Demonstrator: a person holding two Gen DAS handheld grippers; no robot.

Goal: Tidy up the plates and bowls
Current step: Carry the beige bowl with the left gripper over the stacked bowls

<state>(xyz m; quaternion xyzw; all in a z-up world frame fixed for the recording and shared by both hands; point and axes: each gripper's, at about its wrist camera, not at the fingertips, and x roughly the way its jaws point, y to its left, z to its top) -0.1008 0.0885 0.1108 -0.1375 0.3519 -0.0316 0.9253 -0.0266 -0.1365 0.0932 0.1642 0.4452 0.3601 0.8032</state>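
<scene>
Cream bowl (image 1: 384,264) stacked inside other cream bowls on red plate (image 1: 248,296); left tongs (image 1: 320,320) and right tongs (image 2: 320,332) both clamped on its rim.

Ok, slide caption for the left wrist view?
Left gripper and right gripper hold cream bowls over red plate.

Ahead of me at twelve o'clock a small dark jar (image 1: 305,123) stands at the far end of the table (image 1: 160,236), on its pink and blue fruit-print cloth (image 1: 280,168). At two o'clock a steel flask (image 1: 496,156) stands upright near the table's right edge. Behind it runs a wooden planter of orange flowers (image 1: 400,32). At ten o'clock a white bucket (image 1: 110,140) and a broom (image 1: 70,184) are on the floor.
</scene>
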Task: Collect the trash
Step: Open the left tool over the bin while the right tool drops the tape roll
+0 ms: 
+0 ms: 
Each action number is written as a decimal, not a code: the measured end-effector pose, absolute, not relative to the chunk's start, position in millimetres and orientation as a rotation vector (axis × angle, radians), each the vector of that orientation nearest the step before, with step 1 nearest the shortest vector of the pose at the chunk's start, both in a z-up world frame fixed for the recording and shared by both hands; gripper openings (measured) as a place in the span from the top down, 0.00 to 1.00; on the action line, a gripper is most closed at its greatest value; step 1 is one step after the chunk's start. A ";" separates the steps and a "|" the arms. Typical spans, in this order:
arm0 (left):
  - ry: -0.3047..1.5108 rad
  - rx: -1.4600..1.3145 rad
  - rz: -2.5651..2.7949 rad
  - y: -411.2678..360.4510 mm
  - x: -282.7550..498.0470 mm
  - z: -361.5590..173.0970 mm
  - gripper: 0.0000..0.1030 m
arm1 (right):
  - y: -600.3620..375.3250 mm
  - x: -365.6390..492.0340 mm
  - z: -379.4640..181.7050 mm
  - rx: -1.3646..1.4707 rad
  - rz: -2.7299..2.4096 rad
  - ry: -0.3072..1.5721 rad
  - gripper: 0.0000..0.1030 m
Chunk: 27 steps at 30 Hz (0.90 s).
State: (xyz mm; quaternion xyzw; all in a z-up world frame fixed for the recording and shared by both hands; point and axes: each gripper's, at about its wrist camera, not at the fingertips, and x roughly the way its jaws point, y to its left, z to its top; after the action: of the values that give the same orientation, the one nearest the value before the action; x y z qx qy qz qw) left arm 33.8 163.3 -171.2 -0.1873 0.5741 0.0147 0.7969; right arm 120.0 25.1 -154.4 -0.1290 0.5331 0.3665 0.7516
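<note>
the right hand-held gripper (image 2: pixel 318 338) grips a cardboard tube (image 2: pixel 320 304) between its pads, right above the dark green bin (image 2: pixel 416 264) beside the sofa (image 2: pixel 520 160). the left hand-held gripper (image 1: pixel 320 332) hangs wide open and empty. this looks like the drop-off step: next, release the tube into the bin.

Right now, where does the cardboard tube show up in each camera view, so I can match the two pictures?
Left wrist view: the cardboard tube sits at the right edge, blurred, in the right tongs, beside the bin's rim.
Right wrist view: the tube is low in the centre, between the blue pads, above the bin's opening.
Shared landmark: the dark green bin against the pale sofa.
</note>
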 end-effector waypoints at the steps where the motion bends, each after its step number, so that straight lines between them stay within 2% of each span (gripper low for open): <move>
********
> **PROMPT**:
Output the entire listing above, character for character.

> **OUTPUT OF THE EXERCISE**:
Demonstrator: a person holding two Gen DAS handheld grippers; no robot.

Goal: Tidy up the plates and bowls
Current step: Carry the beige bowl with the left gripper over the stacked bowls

<state>(xyz m; quaternion xyzw; all in a z-up world frame fixed for the recording and shared by both hands; point and axes: each gripper's, at about its wrist camera, not at the fingertips, and x roughly the way its jaws point, y to its left, z to its top) -0.1008 0.0885 0.1108 -0.1375 0.3519 -0.0316 0.9253 -0.0266 -0.1365 0.0932 0.1642 0.4452 0.3601 0.8032</state>
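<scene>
Cream bowl (image 1: 384,264) stacked inside other cream bowls on red plate (image 1: 248,296); left tongs (image 1: 320,320) and right tongs (image 2: 320,332) both clamped on its rim.

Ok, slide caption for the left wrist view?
Left gripper and right gripper hold cream bowls over red plate.

Ahead of me at twelve o'clock a small dark jar (image 1: 305,123) stands at the far end of the table (image 1: 160,236), on its pink and blue fruit-print cloth (image 1: 280,168). At two o'clock a steel flask (image 1: 496,156) stands upright near the table's right edge. Behind it runs a wooden planter of orange flowers (image 1: 400,32). At ten o'clock a white bucket (image 1: 110,140) and a broom (image 1: 70,184) are on the floor.
</scene>
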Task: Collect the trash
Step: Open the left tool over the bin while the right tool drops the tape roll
+0 ms: 
+0 ms: 
Each action number is written as a decimal, not a code: the measured end-effector pose, absolute, not relative to the chunk's start, position in millimetres and orientation as a rotation vector (axis × angle, radians), each the vector of that orientation nearest the step before, with step 1 nearest the shortest vector of the pose at the chunk's start, both in a z-up world frame fixed for the recording and shared by both hands; gripper openings (measured) as a place in the span from the top down, 0.00 to 1.00; on the action line, a gripper is most closed at its greatest value; step 1 is one step after the chunk's start. A ";" separates the steps and a "|" the arms. Typical spans, in this order:
arm0 (left):
  - ry: -0.3047..1.5108 rad
  - rx: -1.4600..1.3145 rad
  - rz: -2.5651..2.7949 rad
  - y: -411.2678..360.4510 mm
  - x: -282.7550..498.0470 mm
  - z: -361.5590..173.0970 mm
  - gripper: 0.0000..0.1030 m
arm1 (right):
  - y: -600.3620..375.3250 mm
  - x: -365.6390..492.0340 mm
  - z: -379.4640..181.7050 mm
  - rx: -1.3646..1.4707 rad
  - rz: -2.7299..2.4096 rad
  - ry: -0.3072..1.5721 rad
  - gripper: 0.0000..0.1030 m
Chunk: 27 steps at 30 Hz (0.90 s).
State: (xyz mm; quaternion xyzw; all in a z-up world frame fixed for the recording and shared by both hands; point and axes: each gripper's, at about its wrist camera, not at the fingertips, and x roughly the way its jaws point, y to its left, z to its top; after the action: of the values that give the same orientation, the one nearest the value before the action; x y z qx qy qz qw) left arm 33.8 163.3 -171.2 -0.1873 0.5741 0.0147 0.7969; right arm 120.0 25.1 -154.4 -0.1290 0.5331 0.3665 0.7516
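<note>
the right hand-held gripper (image 2: pixel 318 338) grips a cardboard tube (image 2: pixel 320 304) between its pads, right above the dark green bin (image 2: pixel 416 264) beside the sofa (image 2: pixel 520 160). the left hand-held gripper (image 1: pixel 320 332) hangs wide open and empty. this looks like the drop-off step: next, release the tube into the bin.

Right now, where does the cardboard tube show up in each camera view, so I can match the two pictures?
Left wrist view: the cardboard tube sits at the right edge, blurred, in the right tongs, beside the bin's rim.
Right wrist view: the tube is low in the centre, between the blue pads, above the bin's opening.
Shared landmark: the dark green bin against the pale sofa.
</note>
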 end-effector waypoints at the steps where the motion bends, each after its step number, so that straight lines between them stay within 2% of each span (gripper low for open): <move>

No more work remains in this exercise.